What is the number of lines below that contain the word "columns"? Give only that number.

▶ [DATA SUPPLIED]
════

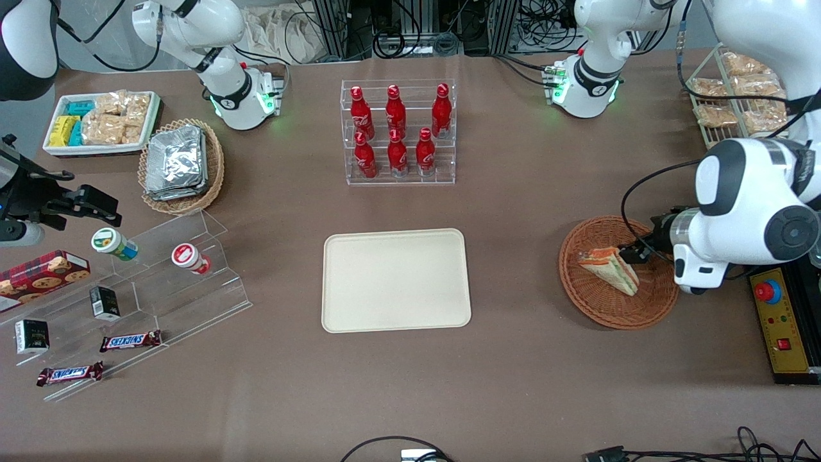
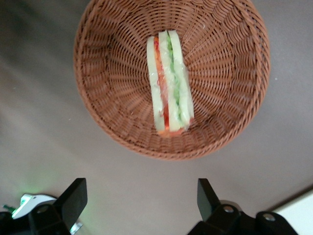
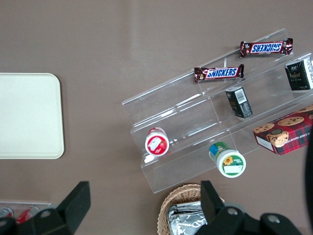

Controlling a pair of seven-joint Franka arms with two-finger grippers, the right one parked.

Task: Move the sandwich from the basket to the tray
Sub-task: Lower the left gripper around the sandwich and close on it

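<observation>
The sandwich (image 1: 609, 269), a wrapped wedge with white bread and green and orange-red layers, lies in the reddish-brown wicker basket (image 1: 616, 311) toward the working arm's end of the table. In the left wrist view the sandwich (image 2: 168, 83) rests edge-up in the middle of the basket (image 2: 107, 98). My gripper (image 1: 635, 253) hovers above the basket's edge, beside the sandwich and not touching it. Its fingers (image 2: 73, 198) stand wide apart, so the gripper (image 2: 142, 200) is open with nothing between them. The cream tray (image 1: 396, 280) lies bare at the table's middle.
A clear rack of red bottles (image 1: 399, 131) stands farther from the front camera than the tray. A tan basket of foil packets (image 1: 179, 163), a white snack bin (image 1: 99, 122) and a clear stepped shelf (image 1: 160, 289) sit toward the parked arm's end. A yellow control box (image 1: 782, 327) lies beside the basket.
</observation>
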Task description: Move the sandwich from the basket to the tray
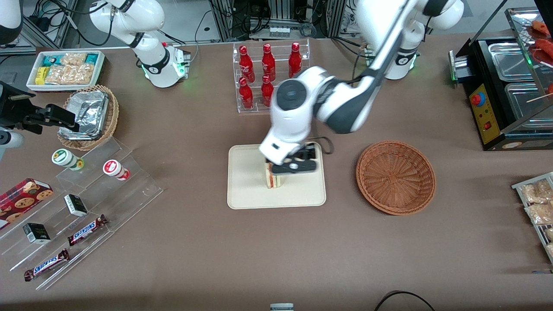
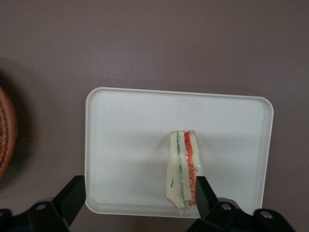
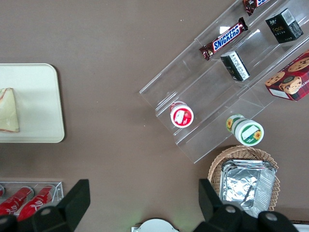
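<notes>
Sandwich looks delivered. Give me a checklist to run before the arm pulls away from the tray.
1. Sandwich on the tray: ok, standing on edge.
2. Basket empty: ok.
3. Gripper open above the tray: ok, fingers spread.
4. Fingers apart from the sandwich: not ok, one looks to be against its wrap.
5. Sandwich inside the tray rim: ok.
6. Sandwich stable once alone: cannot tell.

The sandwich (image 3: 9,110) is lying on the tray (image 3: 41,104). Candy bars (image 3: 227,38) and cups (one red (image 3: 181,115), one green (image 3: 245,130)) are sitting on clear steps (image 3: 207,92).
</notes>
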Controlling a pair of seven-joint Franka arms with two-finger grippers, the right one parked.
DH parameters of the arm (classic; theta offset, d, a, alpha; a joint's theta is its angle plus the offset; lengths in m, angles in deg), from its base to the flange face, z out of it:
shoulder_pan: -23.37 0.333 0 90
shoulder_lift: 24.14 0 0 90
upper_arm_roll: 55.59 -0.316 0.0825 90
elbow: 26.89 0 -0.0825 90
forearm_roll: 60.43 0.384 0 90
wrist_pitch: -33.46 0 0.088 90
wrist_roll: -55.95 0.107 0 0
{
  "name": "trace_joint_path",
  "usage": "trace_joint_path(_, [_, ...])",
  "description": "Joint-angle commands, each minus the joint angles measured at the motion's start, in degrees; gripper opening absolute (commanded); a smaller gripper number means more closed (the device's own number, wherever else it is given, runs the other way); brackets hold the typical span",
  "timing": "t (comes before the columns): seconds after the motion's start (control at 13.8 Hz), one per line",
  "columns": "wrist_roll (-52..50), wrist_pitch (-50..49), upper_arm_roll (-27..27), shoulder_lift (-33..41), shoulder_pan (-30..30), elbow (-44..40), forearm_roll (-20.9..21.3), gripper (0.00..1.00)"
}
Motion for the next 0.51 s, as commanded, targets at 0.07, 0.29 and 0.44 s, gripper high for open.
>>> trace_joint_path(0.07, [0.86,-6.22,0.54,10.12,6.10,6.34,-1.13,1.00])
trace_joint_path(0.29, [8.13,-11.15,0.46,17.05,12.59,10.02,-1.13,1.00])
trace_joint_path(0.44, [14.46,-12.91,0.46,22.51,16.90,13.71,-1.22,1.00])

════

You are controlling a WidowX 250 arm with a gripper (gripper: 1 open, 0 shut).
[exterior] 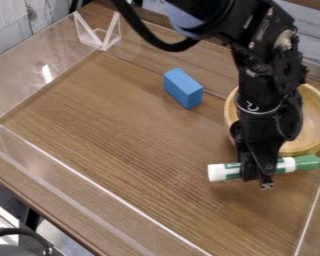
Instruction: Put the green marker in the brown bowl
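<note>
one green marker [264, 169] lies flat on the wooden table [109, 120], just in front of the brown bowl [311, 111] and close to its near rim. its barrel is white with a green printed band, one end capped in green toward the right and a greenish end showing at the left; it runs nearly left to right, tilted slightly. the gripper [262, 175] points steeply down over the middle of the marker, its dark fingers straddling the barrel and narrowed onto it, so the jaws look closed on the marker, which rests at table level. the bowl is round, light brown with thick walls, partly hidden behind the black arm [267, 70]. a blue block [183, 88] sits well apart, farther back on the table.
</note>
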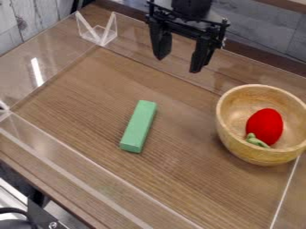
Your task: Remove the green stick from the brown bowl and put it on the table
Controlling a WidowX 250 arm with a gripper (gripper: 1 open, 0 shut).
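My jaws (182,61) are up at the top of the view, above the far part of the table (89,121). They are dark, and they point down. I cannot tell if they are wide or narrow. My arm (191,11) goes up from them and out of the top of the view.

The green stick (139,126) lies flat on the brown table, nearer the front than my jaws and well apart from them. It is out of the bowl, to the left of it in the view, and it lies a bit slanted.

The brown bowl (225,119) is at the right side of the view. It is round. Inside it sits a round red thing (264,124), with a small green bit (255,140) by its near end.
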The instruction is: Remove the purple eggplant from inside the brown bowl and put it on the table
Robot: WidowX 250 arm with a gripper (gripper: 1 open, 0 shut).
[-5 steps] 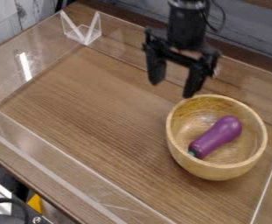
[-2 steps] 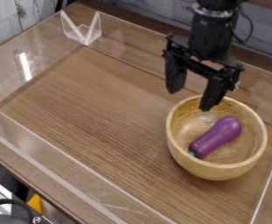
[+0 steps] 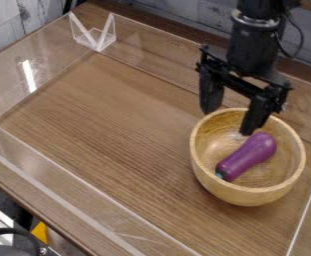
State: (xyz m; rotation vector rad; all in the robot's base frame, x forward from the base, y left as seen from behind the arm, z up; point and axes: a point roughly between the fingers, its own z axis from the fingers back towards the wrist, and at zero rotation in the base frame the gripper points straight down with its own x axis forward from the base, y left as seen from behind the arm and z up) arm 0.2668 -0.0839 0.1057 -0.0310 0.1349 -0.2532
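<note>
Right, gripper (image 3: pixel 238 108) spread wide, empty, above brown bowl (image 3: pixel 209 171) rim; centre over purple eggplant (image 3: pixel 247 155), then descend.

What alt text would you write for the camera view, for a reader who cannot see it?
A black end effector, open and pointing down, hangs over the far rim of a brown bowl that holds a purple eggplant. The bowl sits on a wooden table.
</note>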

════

▶ [ANSWER TO THIS PROBLEM] 2